劇場版「TOKYO MER」36歳監督語る大ヒットの裏側 2023年の上半期実写1位、興行収入44億円突破
――映画監督の仕事を初体験して思ったことはありますか?
大変でしたが、楽しかったです。時間をかけた編集もそうですし、音をすべて落として無音にするとか、建物を大爆発させるとか、テレビドラマではなかなかやれないことを堂々とできるのはすごく楽しかったですし、いい経験になりました。
ドラマだと撮影現場にいる時間がほとんどですが、映画では宣伝を含めた作品に関わるいろいろなスタッフさんと接する時間が長いので、これだけ多くの人がこの作品に携わってくださっているということを、改めて実感することができました。
映像作品の演出をしているなかで、一歩引いて客観的に全体を見るいい機会にもなりました。作品が観客の方々に届くまでを肌で感じられたのは演出家として大きな経験です。
――本作は興収44億円超え。近年のドラマ映画のなかで破格のヒットとなりました。
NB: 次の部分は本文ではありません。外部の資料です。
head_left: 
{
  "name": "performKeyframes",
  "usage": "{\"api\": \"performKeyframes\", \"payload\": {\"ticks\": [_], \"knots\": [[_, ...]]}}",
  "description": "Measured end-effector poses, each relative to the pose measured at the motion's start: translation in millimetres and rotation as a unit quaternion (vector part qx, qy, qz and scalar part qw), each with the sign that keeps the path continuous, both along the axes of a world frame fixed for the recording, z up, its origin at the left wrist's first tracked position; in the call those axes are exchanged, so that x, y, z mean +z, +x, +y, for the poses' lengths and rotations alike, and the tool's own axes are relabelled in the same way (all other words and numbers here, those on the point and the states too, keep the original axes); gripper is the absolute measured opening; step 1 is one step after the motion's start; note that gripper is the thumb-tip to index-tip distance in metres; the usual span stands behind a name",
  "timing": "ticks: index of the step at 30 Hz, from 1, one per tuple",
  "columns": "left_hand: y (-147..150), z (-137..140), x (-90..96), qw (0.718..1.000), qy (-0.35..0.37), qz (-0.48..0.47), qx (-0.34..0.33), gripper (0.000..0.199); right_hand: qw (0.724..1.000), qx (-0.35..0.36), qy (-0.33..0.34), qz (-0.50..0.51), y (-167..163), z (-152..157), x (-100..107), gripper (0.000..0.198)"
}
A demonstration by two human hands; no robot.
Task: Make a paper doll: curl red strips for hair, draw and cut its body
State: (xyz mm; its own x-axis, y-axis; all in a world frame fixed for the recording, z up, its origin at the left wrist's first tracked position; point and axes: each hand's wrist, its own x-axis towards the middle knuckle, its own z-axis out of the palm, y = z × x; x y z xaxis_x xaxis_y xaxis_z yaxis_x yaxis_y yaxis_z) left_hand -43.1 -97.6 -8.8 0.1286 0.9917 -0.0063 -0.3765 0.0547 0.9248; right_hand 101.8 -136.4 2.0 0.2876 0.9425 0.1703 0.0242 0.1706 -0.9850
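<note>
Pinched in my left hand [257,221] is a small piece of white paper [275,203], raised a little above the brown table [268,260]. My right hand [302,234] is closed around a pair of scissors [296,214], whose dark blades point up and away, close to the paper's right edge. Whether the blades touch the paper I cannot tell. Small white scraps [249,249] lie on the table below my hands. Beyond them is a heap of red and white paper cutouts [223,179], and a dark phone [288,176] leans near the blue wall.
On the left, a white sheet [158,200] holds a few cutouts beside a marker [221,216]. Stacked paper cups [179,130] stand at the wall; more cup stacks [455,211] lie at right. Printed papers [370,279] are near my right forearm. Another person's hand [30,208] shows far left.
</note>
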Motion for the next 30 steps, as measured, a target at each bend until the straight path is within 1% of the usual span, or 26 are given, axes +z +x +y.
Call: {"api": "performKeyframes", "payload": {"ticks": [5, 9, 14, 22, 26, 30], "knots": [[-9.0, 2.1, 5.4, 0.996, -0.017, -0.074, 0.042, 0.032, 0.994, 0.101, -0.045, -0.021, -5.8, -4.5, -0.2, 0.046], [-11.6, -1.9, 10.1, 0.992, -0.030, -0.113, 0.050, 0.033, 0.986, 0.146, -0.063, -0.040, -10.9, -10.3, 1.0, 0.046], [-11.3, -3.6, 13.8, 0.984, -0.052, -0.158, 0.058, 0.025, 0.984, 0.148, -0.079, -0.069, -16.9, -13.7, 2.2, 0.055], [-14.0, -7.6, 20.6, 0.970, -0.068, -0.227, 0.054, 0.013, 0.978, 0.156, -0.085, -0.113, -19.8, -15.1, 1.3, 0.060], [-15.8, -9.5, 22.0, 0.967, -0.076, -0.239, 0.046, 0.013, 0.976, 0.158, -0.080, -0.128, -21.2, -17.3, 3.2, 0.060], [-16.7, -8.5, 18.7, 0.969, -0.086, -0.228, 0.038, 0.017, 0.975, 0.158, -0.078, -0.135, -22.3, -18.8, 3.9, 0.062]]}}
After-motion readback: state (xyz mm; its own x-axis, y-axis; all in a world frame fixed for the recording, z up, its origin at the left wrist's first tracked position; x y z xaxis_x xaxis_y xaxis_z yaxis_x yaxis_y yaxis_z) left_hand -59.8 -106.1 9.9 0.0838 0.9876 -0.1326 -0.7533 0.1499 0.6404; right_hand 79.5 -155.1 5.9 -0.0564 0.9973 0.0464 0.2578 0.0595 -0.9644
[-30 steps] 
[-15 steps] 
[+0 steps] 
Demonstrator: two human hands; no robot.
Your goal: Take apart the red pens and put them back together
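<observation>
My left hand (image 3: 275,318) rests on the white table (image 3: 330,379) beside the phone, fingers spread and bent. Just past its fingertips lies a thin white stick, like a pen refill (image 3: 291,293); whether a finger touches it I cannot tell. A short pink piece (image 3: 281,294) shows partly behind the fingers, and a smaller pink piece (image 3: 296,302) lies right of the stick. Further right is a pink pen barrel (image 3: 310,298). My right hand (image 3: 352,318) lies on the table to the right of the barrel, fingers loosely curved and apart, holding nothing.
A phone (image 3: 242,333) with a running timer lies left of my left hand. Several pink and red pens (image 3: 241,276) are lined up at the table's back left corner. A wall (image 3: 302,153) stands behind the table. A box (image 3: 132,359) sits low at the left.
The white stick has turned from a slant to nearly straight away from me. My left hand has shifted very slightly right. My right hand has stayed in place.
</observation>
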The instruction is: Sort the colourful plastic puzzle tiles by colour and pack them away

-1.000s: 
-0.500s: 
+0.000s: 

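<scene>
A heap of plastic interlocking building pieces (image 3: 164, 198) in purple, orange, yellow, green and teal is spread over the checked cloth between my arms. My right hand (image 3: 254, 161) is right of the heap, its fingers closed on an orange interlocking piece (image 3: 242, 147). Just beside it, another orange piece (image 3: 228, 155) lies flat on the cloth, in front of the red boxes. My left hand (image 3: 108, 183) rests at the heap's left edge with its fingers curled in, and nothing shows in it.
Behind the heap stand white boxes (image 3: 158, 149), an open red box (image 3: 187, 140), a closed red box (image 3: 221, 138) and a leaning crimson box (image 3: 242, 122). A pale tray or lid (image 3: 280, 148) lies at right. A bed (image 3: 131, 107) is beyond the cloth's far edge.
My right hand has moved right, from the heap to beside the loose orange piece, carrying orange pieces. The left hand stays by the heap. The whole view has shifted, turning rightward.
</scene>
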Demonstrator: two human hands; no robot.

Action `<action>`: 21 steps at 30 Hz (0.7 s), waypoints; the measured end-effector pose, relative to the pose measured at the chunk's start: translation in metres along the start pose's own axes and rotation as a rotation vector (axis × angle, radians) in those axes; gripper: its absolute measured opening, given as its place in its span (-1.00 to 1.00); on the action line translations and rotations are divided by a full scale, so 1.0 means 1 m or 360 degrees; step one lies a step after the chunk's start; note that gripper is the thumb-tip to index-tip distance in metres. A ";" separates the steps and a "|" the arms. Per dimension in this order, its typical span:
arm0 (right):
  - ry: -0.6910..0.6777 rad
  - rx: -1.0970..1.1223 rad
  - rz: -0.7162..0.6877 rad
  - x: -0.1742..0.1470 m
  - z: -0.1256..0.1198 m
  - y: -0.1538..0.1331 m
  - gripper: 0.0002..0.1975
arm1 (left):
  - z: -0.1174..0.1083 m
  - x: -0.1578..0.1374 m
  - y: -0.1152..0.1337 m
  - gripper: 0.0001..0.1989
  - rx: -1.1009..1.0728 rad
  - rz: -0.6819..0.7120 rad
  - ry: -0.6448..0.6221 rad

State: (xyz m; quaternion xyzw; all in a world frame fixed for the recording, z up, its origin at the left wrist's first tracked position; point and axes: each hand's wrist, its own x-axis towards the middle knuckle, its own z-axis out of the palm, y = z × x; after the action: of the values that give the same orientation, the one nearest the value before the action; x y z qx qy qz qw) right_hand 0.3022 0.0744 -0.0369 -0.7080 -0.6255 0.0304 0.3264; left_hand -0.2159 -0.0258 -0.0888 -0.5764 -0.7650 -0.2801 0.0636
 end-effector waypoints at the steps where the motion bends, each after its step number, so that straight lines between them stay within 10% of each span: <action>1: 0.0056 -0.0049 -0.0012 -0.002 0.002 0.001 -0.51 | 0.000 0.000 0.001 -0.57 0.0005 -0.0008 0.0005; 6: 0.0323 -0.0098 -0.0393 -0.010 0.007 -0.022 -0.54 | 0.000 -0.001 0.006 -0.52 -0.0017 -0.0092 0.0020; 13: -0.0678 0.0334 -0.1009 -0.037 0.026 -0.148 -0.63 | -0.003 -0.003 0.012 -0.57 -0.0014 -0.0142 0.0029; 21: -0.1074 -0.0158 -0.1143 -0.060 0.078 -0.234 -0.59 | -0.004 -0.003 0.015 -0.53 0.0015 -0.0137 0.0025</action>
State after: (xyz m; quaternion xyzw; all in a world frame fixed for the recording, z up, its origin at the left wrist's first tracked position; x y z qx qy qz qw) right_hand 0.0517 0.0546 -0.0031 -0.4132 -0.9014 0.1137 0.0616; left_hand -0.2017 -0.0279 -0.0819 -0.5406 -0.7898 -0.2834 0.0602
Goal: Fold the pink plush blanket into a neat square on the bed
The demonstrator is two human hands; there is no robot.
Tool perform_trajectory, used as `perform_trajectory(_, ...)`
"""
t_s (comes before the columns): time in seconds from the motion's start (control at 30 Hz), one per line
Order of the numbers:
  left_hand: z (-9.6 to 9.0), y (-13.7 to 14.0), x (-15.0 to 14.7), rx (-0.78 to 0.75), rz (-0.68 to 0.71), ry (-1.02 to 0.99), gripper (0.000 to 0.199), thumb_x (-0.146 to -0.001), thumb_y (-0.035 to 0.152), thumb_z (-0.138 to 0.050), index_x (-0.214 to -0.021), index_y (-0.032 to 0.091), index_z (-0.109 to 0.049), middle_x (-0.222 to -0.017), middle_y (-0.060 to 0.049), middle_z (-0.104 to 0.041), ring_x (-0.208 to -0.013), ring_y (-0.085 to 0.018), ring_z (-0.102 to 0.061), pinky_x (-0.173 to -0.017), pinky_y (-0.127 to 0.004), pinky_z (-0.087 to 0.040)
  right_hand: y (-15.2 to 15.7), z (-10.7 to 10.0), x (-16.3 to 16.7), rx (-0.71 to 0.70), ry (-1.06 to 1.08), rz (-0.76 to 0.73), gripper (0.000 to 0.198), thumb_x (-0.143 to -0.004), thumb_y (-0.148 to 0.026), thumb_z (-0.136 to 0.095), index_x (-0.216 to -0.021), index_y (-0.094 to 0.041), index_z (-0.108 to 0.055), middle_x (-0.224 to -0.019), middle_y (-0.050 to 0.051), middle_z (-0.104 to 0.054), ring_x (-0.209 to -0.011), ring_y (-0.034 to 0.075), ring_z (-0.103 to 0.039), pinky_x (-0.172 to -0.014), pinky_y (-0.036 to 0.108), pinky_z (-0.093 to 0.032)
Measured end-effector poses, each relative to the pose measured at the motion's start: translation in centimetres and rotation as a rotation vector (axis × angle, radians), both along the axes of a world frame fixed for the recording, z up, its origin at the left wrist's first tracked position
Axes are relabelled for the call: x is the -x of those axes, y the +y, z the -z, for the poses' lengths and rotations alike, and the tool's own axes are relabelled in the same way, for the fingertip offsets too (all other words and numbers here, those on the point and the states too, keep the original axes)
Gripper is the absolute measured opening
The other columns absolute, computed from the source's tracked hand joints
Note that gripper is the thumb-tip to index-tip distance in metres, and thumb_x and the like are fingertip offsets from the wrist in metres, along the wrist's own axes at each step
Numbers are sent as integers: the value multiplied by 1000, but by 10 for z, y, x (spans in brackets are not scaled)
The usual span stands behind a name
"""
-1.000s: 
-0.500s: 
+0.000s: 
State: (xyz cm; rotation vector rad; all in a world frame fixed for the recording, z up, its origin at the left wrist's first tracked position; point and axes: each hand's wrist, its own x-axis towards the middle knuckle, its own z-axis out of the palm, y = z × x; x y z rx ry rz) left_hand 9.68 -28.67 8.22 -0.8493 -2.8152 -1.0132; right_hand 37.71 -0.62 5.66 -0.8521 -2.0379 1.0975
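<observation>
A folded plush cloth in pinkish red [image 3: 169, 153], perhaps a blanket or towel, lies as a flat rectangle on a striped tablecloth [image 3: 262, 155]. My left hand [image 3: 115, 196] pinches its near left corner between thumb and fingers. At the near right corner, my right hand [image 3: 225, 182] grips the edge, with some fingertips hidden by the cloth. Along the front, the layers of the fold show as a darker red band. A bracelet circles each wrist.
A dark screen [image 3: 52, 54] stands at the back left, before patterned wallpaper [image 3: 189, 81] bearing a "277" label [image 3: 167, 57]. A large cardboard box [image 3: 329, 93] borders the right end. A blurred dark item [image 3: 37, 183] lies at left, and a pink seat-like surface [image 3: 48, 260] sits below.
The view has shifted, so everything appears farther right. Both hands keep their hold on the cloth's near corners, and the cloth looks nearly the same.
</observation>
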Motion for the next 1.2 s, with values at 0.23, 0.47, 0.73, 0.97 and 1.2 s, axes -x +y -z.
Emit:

その要因をどう考えますか?
本作にはドラマから支えてくださった熱量の高い視聴者の方々がたくさんいました。それは日曜劇場という先輩方が作り上げた歴史ある枠のブランドや影響力があると思います。
最初のドラマ企画時には映画化の話はありませんでした。ドラマがスタートしてから映画化が決まり、そこからスペシャルドラマも作ることになって。また、視聴者からERカー(ドラマ用に特別に作った医療機器とオペ室を搭載した大型車両)を見たいという声があって、ERカーのキャラバンをすることになったり。ファンの方々に背中を押されて続いてきた作品です。
今回の映画のヒットも、数字が大きすぎて私は理解が追いついていないんですけど(笑)、応援してくださる方々の情熱に導いていただいて、ここまでこられたのだと思っています。
妥協を許さずやってきた経験を次に生かす
――松木さんにとって『TOKYO MER』はどういう作品になりましたか?
一生忘れられない作品です。ドラマも映画も演出家1人では何もできないと改めて実感した作品でもありました。ここで得たチームで作っていく感覚と、そのなかで自分がやらなくてはいけないと感じたことは、一生の財産になります。